#### EXERCISE GOAL:
Please repeat each line from the one holding "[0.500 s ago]" through the final line of the data, exactly as it stands, with no pictures.

====== INPUT DATA ======

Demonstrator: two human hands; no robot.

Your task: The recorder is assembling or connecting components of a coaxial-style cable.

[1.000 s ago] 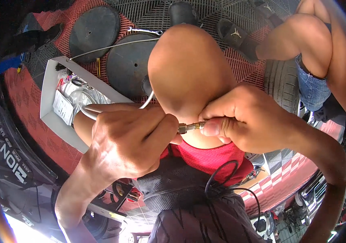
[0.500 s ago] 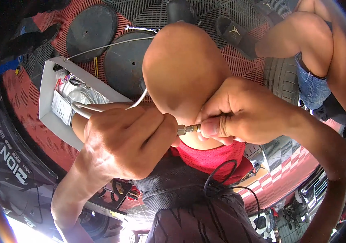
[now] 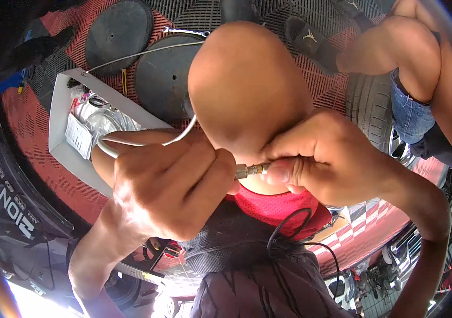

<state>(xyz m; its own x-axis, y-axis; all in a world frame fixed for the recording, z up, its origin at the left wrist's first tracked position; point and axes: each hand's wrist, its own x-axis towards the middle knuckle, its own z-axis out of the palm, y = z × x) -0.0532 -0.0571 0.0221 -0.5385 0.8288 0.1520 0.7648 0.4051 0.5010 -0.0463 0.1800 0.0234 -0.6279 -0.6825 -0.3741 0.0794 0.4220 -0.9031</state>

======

#### SOLVED EXERCISE:
[0.500 s ago] 
[now] 

<state>(xyz m; its own x-axis, y-axis; all in a world frame fixed for the recording, z up, its origin at the left wrist's first tracked position; point and axes: each hand's wrist, its own x-axis towards the middle knuckle, its own z-axis out of the palm, y = z × x) -0.0532 -0.0571 0.0221 -0.5385 0.8288 0.1520 0.7648 0.4051 0.5010 -0.0463 0.1800 0.0234 -0.6279 -0.6825 -0.3741 0.0794 0.4220 -0.9031</state>

That finishes the exercise, with nothing more to add.